■ WORK ORDER: Return the lines below that carry the word "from".

■ SUPPLIED MATERIAL:
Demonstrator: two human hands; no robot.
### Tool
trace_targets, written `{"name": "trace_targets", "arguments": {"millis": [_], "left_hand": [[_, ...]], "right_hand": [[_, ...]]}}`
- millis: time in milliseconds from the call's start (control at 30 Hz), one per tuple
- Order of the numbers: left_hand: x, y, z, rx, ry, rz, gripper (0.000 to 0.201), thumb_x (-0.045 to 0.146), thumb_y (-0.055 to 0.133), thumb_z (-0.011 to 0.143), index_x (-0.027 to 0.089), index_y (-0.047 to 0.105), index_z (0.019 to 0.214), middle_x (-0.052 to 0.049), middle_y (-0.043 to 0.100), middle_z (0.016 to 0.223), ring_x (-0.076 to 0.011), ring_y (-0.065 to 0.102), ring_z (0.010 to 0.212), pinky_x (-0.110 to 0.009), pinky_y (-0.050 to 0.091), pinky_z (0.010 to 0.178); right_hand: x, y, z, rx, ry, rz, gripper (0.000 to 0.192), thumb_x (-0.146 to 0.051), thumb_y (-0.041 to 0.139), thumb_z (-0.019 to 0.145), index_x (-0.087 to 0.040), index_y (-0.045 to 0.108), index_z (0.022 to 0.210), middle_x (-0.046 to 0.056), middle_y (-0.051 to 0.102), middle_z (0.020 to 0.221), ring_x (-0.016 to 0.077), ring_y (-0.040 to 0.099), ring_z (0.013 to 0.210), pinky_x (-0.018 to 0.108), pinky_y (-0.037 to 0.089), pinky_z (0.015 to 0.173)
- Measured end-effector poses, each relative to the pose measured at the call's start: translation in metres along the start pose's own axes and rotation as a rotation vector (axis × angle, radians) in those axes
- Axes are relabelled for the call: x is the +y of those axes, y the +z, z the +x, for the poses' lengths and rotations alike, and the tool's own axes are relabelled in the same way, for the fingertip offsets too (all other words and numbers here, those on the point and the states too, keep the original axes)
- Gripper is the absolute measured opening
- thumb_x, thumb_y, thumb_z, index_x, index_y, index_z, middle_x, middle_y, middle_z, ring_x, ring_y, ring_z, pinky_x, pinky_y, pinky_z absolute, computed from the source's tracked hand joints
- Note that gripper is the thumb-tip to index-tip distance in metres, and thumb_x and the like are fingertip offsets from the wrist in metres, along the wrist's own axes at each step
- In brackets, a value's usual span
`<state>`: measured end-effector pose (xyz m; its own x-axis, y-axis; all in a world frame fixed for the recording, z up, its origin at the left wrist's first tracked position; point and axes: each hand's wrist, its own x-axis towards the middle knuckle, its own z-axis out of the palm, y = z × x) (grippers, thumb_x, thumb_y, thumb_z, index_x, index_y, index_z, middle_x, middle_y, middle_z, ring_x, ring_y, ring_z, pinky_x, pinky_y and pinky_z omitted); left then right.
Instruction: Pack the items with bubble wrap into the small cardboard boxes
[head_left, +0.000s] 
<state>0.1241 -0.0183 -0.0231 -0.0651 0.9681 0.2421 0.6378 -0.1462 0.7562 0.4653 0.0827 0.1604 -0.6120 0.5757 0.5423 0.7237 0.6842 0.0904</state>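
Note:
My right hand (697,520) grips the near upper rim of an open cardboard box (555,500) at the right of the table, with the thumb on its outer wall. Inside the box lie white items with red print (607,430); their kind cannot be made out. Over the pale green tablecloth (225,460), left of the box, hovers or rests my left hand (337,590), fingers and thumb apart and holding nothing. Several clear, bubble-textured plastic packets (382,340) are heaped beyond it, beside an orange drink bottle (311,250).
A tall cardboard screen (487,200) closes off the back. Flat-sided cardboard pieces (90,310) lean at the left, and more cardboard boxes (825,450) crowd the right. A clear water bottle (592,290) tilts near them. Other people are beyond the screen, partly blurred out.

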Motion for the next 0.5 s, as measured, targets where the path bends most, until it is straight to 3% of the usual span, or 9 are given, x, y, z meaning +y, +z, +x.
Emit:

■ SOLUTION TO THIS PROBLEM:
- millis: time in milliseconds from the call's start (control at 30 Hz), one per tuple
- thumb_x, thumb_y, thumb_z, index_x, index_y, index_z, middle_x, middle_y, middle_z, ring_x, ring_y, ring_z, pinky_x, pinky_y, pinky_z absolute, computed from the source's tracked hand joints
- Note that gripper is the thumb-tip to index-tip distance in metres, and thumb_x and the like are fingertip offsets from the wrist in metres, along the wrist's own axes at each step

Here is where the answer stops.